Citigroup had expected to incur losses in Argentina, where high inflation, a volatile currency and capital controls have restricted its ability to do business easily. Recently-elected President Javier Milei devalued the peso by more than 50% in his first full week in office as he attempts to restore investor confidence in the country, which has repeatedly defaulted on its debt. But investors anticipate the currency will come under increasing pressure. 

Citigroup’s net investment in Argentina saw an approximate $180 million hit during the third quarter, when its central bank devalued the official exchange rate by 27%, the bank said in November.
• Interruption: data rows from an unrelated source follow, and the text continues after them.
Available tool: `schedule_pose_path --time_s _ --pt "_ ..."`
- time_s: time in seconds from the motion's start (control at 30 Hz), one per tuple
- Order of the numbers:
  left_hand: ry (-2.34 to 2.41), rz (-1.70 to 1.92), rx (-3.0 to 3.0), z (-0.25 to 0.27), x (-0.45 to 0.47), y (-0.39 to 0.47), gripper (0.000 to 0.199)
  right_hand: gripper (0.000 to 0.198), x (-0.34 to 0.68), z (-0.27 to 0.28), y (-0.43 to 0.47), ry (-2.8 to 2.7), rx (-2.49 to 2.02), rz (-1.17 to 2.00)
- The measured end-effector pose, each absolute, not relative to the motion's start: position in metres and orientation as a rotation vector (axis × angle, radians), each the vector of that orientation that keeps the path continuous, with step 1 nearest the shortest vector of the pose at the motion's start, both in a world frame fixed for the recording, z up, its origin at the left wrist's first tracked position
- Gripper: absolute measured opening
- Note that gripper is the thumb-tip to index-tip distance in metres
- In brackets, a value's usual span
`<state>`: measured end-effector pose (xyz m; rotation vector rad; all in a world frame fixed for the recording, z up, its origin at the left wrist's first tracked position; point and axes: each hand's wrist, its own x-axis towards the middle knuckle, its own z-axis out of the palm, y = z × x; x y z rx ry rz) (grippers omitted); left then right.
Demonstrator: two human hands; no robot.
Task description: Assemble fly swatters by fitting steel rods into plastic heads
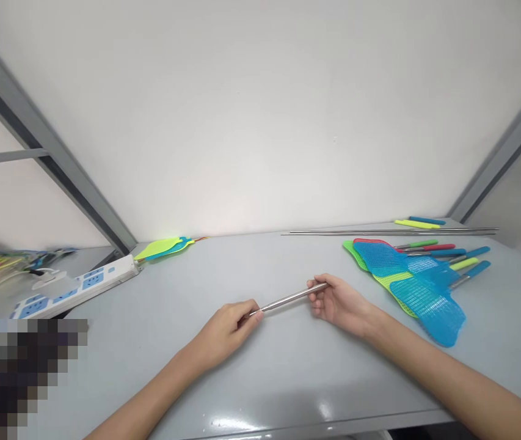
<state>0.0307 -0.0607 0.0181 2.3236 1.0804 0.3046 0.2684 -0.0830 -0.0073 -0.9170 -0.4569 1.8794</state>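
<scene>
A slim silvery metal rod (pixel 287 299) is held slightly tilted above the grey table, its right end higher in view. My left hand (pixel 235 324) pinches its left end between thumb and fingers. At the other end, my right hand (pixel 336 302) grips the rod with the thumb on top and the fingers curled under, palm partly turned up. To the right of my right hand lies a pile of fly swatters (pixel 407 275) with blue, green and red mesh heads and coloured handles. Both rod ends are partly hidden by my fingers.
Long thin metal rods (pixel 388 232) lie along the wall, with yellow and blue handles (pixel 418 224) behind them. Yellow and blue swatter heads (pixel 163 247) rest at the back left. A white power strip (pixel 113 275) runs along the left. A blurred-out patch covers the lower left.
</scene>
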Motion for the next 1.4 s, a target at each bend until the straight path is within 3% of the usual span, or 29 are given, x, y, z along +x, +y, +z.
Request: schedule_pose_path --time_s 0.4,0.7,0.9,1.03,1.2,1.4 --pt "1.093 0.322 2.321 0.018 0.029 -0.059 0.033 0.016 0.269 -0.008 -0.082 -0.429 -0.927 1.887" --pt "1.206 0.533 2.404 0.013 0.017 -0.032 0.033 0.015 0.268 -0.010 -0.082 -0.422 -0.924 1.876" --pt "1.582 0.667 2.527 0.001 -0.035 0.028 0.032 0.014 0.267 -0.009 -0.082 -0.408 -0.921 1.876" --pt "2.060 0.759 2.470 -0.009 -0.079 0.065 0.045 0.014 0.268 -0.009 -0.081 -0.406 -0.915 1.878" --pt "2.179 0.839 2.326 -0.018 -0.101 0.082 0.058 0.015 0.267 -0.009 -0.081 -0.410 -0.918 1.873" --pt "2.253 0.823 2.278 -0.022 -0.093 0.090 0.056 0.014 0.267 -0.010 -0.081 -0.414 -0.912 1.875"
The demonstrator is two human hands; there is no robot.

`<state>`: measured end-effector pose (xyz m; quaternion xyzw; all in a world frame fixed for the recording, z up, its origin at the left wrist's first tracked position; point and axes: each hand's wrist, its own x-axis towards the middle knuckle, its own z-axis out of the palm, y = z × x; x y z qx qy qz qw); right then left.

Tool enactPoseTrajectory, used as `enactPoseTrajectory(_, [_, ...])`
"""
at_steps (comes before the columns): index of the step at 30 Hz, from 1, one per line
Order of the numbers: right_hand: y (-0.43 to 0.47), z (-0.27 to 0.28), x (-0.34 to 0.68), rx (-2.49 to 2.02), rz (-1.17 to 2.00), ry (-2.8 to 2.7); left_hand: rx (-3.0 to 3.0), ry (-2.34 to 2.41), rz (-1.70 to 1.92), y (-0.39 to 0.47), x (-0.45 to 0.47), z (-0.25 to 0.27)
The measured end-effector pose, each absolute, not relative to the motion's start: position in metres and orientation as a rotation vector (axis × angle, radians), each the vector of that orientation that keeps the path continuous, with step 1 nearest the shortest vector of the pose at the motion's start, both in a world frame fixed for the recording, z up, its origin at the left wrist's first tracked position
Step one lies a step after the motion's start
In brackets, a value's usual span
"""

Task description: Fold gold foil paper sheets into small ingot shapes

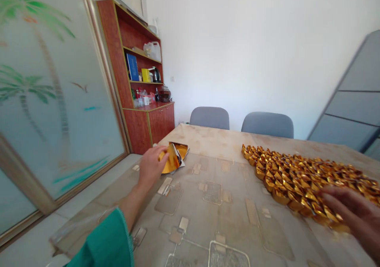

And in early December, Mason said the situation could cost it a couple of hundred million dollars in revenue. 

“If I think about the Argentina elections, for example, that’s probably going to put pressure on the revenues for a couple hundred million dollars,” he said at that time. “When I think about the currency impact, it’s obviously the cost of us doing business there.”  

Citigroup sold its retail-banking businesses in Argentina late in 2016, amid an effort to simplify its footprint to simplify the bank and cut costs. The bank’s Argentina operations began in 1914 with its first non-U.S. branch. In 2018, Citigroup switched its accounting in Argentina to the US dollar after deeming the economy there to be “highly inflationary.”

Read More: Citigroup Sells Brazil, Argentina Units After 100-Year Presence

The update comes two days before the Wall Street bank reports its earnings for the last quarter of 2023. Chief Executive Officer Jane Fraser is trying to streamline and raise profitability at Citigroup, partly by reducing headcount and exiting retail businesses around the world.

(Updates with quotes from executive from fifth paragraph.)

©2024 Bloomberg L.P.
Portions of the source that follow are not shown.